US 2010252146 A1 discloses a process for producing an intermetallic titanium-aluminum alloy having improved hardness and wear resistance. The process comprises formation of an oxygen diffusion layer which acts as wear-resistant working surface on the surface of the intermetallic titanium-aluminum alloy. The oxygen diffusion layer has the effect of increasing the surface hardness, reducing the coefficient of friction and reducing the wear rate or increasing the wear resistance of the intermetallic alloy compared to the intermetallic alloy without an oxygen diffusion layer.
An aspect relates to providing an improved coating process and a component having improved wear resistance.
In the coating process of embodiments of the invention, a covering layer is applied to a base material by heating a solder positioned on a surface of the base material in a heat treatment until it is molten in order to join the solder to the base material. According to embodiments of the invention, oxygen is diffused into the molten solder in order to form a diffusion layer in the covering layer.
According to embodiments of the invention, a soldering process is thus combined with an oxygen diffusion process. The covering layer gains, at the same time as the soldering process, a diffusion layer which increases the wear resistance of the covering layer, in particular against abrasive wear.
Carrying out the diffusion process while the solder is in a liquid state considerably simplifies the diffusion of oxygen into the solder. The diffusion time over which the diffusion layer is formed can therefore be shorter than in conventional diffusion processes. In particular, a diffusion time of 30 minutes is sufficient, compared to conventional diffusion times of a number of hours.

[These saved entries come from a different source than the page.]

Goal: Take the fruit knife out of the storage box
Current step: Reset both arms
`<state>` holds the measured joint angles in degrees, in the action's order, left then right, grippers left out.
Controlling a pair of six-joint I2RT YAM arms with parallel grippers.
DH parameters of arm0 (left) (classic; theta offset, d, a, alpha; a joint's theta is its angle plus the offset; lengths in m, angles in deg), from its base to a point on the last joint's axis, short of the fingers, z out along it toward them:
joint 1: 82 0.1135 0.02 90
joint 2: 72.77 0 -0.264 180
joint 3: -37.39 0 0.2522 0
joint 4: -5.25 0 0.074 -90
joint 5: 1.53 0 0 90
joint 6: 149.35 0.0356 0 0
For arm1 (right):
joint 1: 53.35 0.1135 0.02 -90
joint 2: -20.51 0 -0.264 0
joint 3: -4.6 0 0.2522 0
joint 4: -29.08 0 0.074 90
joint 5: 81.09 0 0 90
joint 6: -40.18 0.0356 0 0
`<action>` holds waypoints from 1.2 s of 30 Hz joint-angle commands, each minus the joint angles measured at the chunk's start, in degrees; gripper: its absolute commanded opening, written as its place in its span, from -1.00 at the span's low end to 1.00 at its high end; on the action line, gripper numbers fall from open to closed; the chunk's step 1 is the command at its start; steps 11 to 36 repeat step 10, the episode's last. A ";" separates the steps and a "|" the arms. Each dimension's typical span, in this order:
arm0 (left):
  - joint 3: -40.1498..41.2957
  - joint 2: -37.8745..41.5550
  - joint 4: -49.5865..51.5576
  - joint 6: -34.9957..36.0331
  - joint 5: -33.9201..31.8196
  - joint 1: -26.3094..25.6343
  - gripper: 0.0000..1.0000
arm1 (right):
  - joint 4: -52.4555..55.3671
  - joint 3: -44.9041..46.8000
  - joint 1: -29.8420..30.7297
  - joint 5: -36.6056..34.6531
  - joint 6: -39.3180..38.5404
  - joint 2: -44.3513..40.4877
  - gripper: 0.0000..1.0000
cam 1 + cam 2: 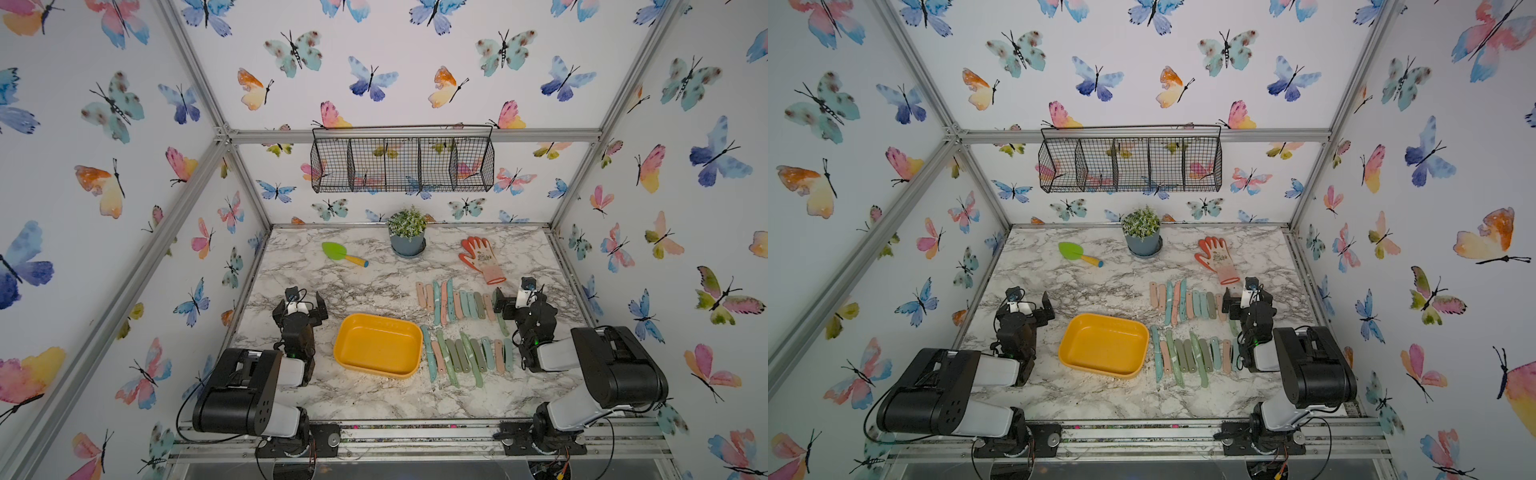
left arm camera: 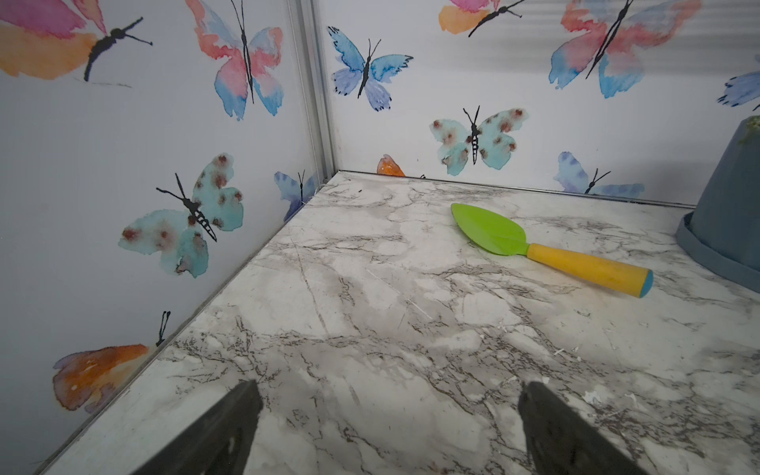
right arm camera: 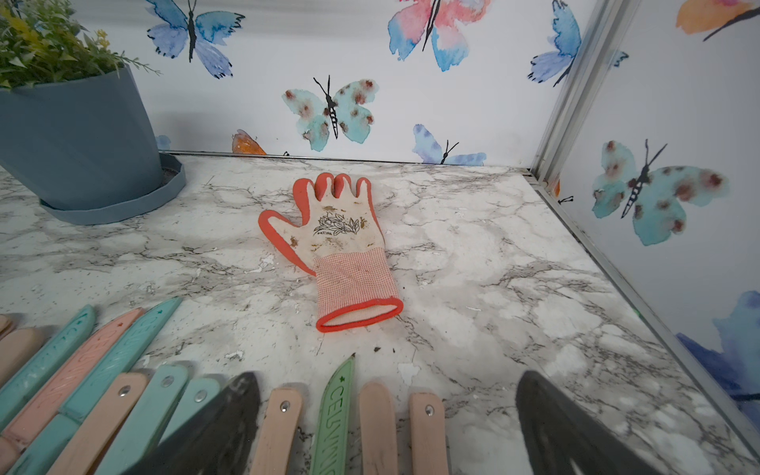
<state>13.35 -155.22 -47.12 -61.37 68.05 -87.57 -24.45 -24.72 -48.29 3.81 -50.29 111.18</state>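
Spanning the cell floor, the counter (image 1: 374, 399) held it all. Box (image 1: 378, 351) sat near the front between both arms, upright. Knives (image 1: 463, 305) lay outside it in two rows on the counter, just beside its right side. Pot (image 1: 407, 242), glove (image 1: 482, 259) and trowel (image 1: 343, 253) lay along the back. Right pincer (image 3: 390, 376) hung wide open above the back row's right end, gripping nothing; left pincer (image 2: 390, 386) open too, over bare counter.

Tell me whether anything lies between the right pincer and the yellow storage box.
Yes: rows of fruit knives lie flat on the table between the right pincer, open, and the storage box. They are low, so a raised approach looks clear. The box itself looks empty.
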 commanded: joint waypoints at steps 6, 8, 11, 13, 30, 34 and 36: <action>-0.53 0.53 0.12 -0.52 1.00 0.37 0.97 | -0.03 -0.03 -0.22 0.53 0.41 0.11 0.99; -0.53 0.54 0.12 -0.52 1.01 0.34 0.97 | -0.16 -0.09 -0.21 0.53 0.40 0.12 0.99; -0.31 0.64 -0.24 -0.44 1.00 0.29 0.97 | -0.42 0.23 -0.23 0.44 0.35 0.01 0.99; -0.31 0.64 -0.24 -0.44 1.00 0.29 0.97 | -0.42 0.23 -0.23 0.44 0.35 0.01 0.99; -0.31 0.64 -0.24 -0.44 1.00 0.29 0.97 | -0.42 0.23 -0.23 0.44 0.35 0.01 0.99; -0.31 0.64 -0.24 -0.44 1.00 0.29 0.97 | -0.42 0.23 -0.23 0.44 0.35 0.01 0.99; -0.31 0.64 -0.24 -0.44 1.00 0.29 0.97 | -0.42 0.23 -0.23 0.44 0.35 0.01 0.99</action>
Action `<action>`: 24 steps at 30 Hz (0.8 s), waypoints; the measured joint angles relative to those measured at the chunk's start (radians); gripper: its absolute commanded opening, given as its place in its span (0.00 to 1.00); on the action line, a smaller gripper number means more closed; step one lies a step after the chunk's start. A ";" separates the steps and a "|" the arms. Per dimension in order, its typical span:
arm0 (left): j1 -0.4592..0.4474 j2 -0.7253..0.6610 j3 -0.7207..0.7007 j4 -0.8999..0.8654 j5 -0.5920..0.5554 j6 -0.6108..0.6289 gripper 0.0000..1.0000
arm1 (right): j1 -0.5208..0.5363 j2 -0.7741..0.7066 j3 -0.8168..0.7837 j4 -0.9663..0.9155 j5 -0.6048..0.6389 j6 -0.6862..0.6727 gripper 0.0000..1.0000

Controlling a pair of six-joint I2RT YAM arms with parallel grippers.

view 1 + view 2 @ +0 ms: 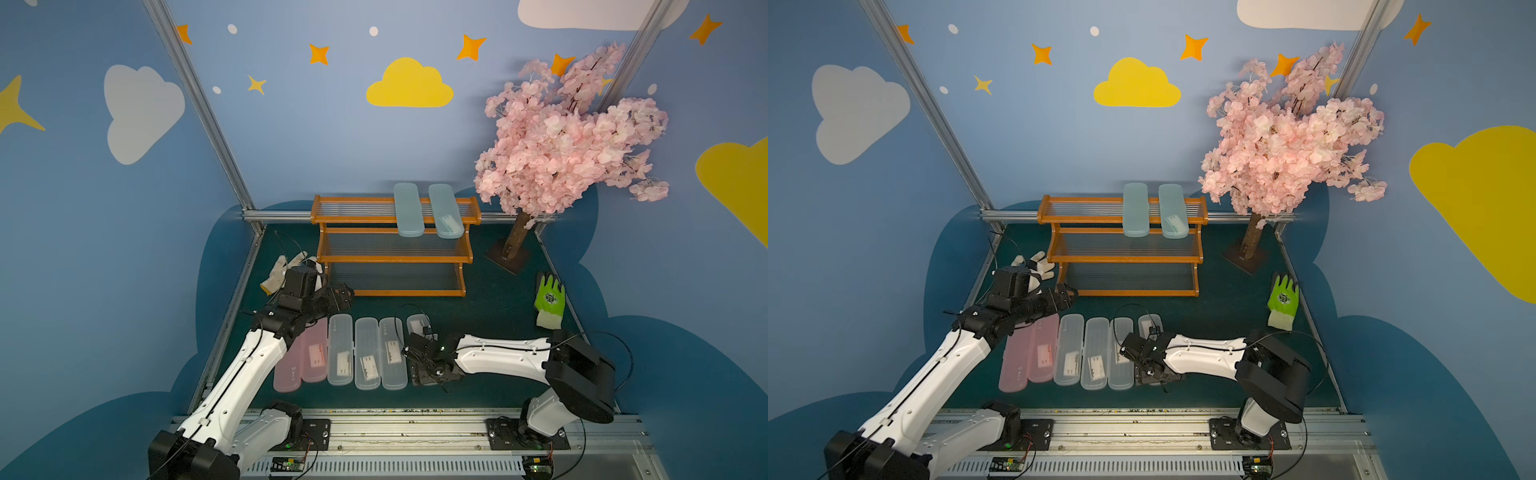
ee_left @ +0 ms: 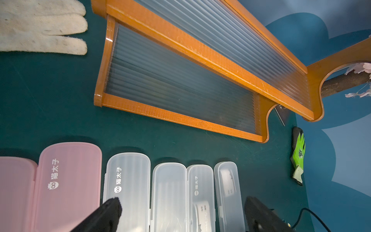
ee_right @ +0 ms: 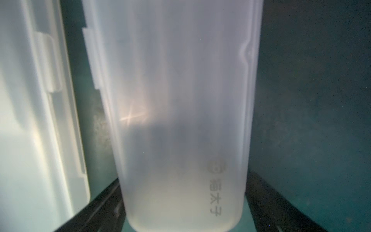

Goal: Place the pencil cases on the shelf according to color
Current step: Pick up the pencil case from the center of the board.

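Note:
The orange-brown shelf (image 1: 395,259) stands at the back, with two light blue pencil cases (image 1: 409,210) (image 1: 446,212) lying on its top tier. On the green mat in front lie two pink cases (image 1: 286,374) (image 2: 68,180) and several clear-white ones (image 1: 367,359) (image 2: 128,180) in a row. My right gripper (image 1: 426,370) (image 3: 183,178) is low over the near end of the rightmost clear case (image 1: 417,324) (image 3: 176,90), open, one finger close along each side. The case lies on the mat. My left gripper (image 1: 343,297) (image 2: 183,217) hovers open above the row's far ends, holding nothing.
A white glove (image 1: 282,270) lies left of the shelf behind my left arm. A green glove (image 1: 549,301) lies at the right edge of the mat. A pink blossom tree (image 1: 569,137) stands at the back right on a dark base (image 1: 509,255).

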 measured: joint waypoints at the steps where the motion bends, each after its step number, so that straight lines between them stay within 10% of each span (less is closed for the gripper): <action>1: -0.001 0.000 0.000 0.000 0.000 0.000 1.00 | 0.005 0.001 0.000 0.002 0.003 0.007 0.87; 11: -0.010 -0.003 0.005 -0.009 -0.018 -0.002 1.00 | 0.061 0.005 0.018 -0.063 0.073 0.050 0.66; 24: 0.071 0.060 0.163 -0.059 -0.140 0.039 1.00 | 0.023 -0.102 0.249 -0.261 0.146 -0.027 0.64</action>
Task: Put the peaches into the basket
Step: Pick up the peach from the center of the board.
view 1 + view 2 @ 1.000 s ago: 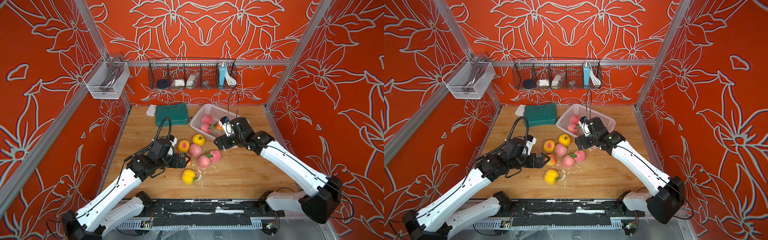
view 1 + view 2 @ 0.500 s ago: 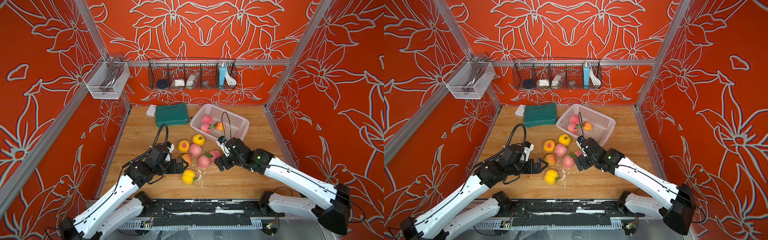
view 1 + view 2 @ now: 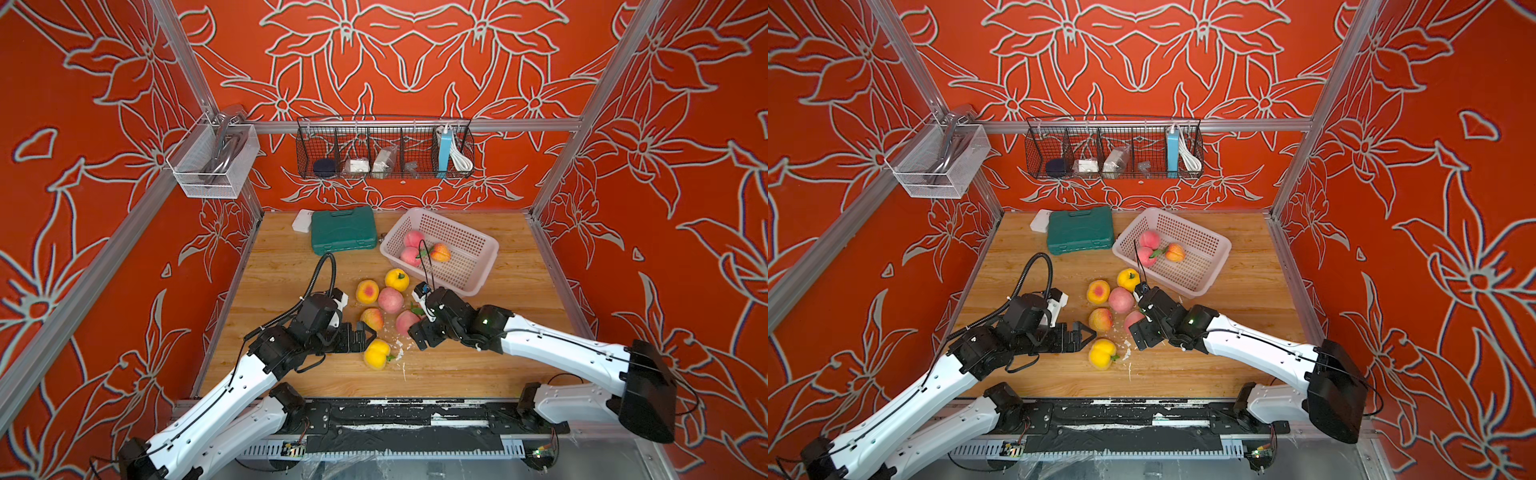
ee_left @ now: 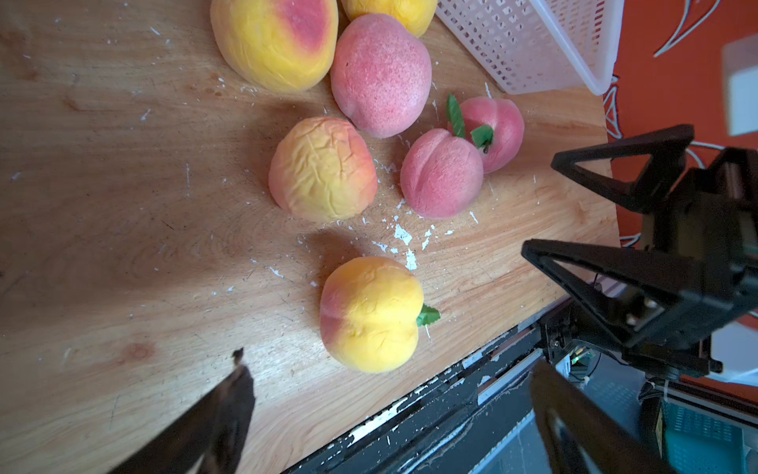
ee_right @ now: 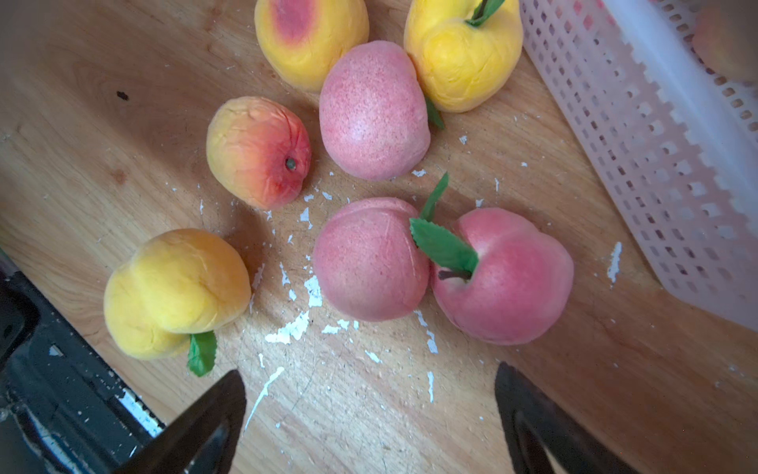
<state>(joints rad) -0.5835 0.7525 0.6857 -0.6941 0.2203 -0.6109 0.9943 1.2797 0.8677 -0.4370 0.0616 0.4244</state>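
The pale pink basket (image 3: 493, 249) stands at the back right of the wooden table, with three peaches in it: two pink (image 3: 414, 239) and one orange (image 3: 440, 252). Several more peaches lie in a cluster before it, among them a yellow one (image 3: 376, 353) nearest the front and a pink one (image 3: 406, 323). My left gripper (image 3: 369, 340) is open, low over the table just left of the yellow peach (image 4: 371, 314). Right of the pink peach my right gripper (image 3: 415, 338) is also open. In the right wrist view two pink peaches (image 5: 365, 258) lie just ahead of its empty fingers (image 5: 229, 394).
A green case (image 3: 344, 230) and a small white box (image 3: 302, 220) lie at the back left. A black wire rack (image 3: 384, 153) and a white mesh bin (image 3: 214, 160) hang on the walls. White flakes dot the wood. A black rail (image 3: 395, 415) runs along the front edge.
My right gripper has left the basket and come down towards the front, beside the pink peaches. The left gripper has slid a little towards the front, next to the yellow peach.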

In addition, the diffusion layer into which the oxygen becomes embedded in atomic form can be made significantly larger. Thus, penetration depths and thus thicknesses of the diffusion layer of from 40 μm to 80 μm are achieved by means of conventional processes, while the coating process of embodiments of the invention makes a thickness of the diffusion layer of up to 2 mm possible. The wear resistance can thereby be increased further.
Furthermore, the coating process of embodiments of the invention provides a process which is suitable not only for coating for the first time but also for repair of an existing, damaged covering layer. Components of gas turbines in particular can be provided with a covering layer by the coating process of embodiments of the invention, or the covering layer of such components can be repaired by means of the coating process of embodiments of the invention.
In an advantageous embodiment of the coating process of the invention, a titanium alloy, in particular TiA16V4, is used as base material. For this purpose, a titanium-based solder, in particular, is then used as solder, especially Ti braze.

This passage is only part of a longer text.